The ER luminal C-terminus of AtSec62 is critical for male fertility and plant growth in Arabidopsis thaliana.

Protein translocation into the endoplasmic reticulum (ER) occurs either co- or post-translationally through the Sec translocation system. The Arabidopsis Sec post-translocon is composed of the protein-conducting Sec61 complex, the chaperone-docking protein AtTPR7, the J-domain-containing proteins AtERdj2A/B and the yet uncharacterized AtSec62. Yeast Sec62p is suggested to mainly function in post-translational translocation, whereas mammalian Sec62 also interacts with ribosomes. In Arabidopsis, loss of AtSec62 leads to impaired growth and drastically reduced male fertility indicating the importance of AtSec62 in protein translocation and subsequent secretion in male gametophyte development.
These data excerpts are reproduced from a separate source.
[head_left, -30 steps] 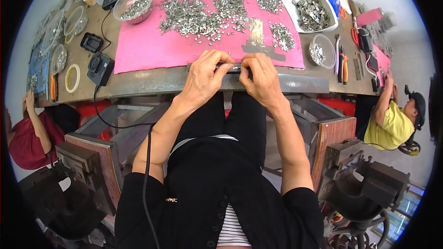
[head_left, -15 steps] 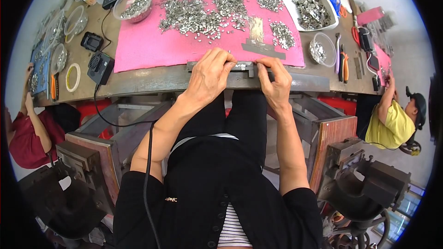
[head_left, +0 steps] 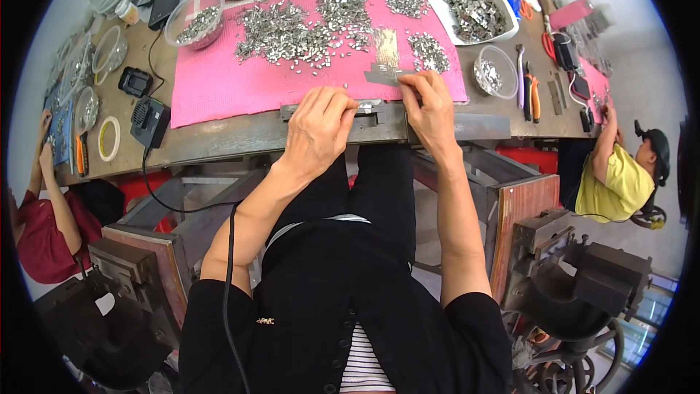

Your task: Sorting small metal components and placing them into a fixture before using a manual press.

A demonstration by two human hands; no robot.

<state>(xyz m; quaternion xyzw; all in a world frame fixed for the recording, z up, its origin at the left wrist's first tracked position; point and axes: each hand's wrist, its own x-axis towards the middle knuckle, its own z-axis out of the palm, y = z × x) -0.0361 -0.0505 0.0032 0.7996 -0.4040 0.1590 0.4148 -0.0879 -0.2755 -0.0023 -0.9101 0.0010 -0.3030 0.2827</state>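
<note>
A dark metal jig [head_left: 373, 118] lies along the table's front edge with small silvery pieces on it. My left hand [head_left: 319, 128] rests over its left part, fingers closed in a pinch at the pieces; what they hold is hidden. Farther forward, my right hand [head_left: 432, 111] is closed, thumb and forefinger together at the right end of a flat grey plate [head_left: 380, 76]. Anything between those fingertips is too small to name. Thin gold-coloured pins [head_left: 386, 47] lie just behind the plate, with a pile of small silvery metal pieces [head_left: 429, 52] to their right.
More metal pieces [head_left: 281, 33] cover the pink mat [head_left: 211, 91]. Around it stand a clear round tub [head_left: 175, 25], a white tray [head_left: 436, 0] and a small tub [head_left: 512, 86]. Pliers [head_left: 536, 98] lie right, a black charger [head_left: 149, 120] left. Co-workers [head_left: 616, 175] sit at both sides.
My right hand has left the jig and moved forward to the grey plate. My left hand stays at the jig. The whole view has shifted slightly.
</note>
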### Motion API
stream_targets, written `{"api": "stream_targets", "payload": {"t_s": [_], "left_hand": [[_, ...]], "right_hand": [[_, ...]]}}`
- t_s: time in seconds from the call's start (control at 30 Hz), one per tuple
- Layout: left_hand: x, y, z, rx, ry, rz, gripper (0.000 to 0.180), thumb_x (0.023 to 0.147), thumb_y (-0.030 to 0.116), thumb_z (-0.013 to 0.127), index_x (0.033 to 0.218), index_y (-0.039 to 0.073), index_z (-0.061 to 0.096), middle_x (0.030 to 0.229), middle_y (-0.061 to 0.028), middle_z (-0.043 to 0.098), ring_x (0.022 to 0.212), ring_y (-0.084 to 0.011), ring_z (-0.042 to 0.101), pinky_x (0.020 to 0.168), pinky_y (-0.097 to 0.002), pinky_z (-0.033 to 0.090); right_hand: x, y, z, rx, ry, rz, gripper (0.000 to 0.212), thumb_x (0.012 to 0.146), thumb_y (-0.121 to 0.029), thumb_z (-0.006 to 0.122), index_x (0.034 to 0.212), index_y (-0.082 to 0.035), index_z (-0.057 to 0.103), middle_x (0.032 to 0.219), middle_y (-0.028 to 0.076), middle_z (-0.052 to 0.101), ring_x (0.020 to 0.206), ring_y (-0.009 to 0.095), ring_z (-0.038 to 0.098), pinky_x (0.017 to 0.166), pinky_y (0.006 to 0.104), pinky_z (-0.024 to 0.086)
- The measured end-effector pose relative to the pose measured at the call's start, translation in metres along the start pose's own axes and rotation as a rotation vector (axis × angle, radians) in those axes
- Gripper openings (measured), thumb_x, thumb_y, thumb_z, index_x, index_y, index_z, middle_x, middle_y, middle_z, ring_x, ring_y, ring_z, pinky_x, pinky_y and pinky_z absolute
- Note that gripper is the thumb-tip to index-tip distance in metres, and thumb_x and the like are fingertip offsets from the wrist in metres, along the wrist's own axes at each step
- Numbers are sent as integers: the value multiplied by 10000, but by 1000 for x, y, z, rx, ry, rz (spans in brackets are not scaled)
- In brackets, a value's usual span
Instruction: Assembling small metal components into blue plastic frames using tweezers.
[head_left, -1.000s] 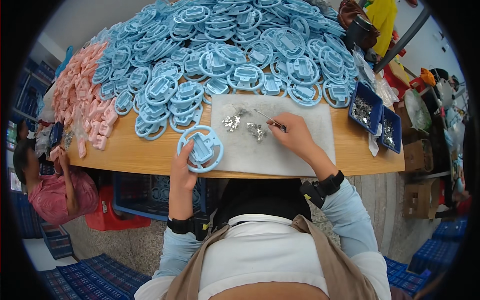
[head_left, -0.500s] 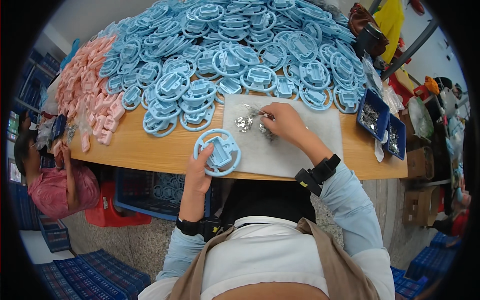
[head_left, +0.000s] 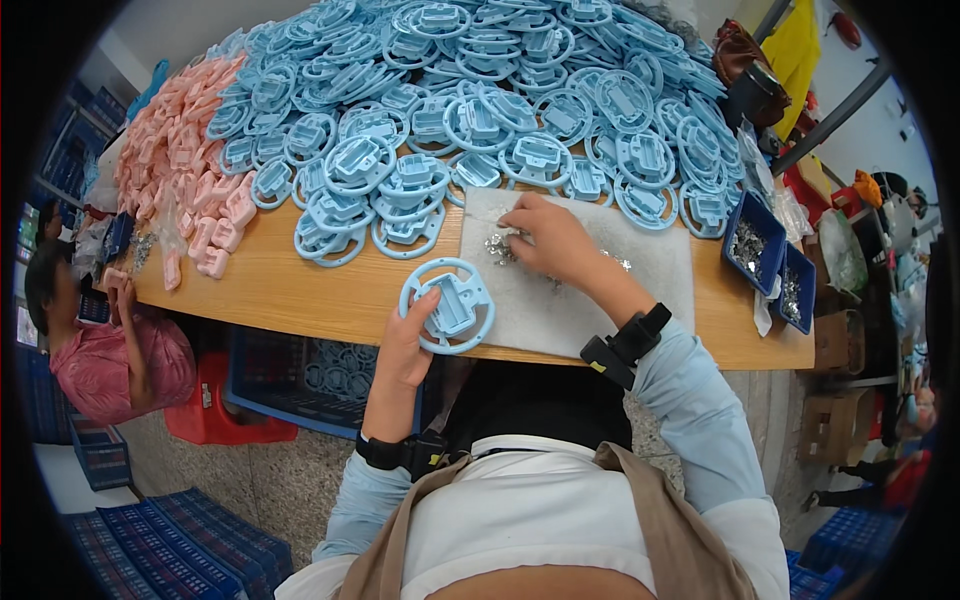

Moreover, AtSec62 seems to be divergent in function as compared with yeast Sec62p, since we were not able to complement the thermosensitive yeast mutant sec62-ts. Interestingly, AtSec62 has an additional third transmembrane domain in contrast to its yeast and mammalian counterparts resulting in an altered topology with the C-terminus facing the ER lumen instead of the cytosol. In addition, the AtSec62 C-terminus has proven to be indispensable for AtSec62 function, since a construct lacking the C-terminal region was not able to rescue the mutant phenotype in Arabidopsis. We thus propose that Sec62 acquired a unique topology and function in protein translocation into the ER in plants.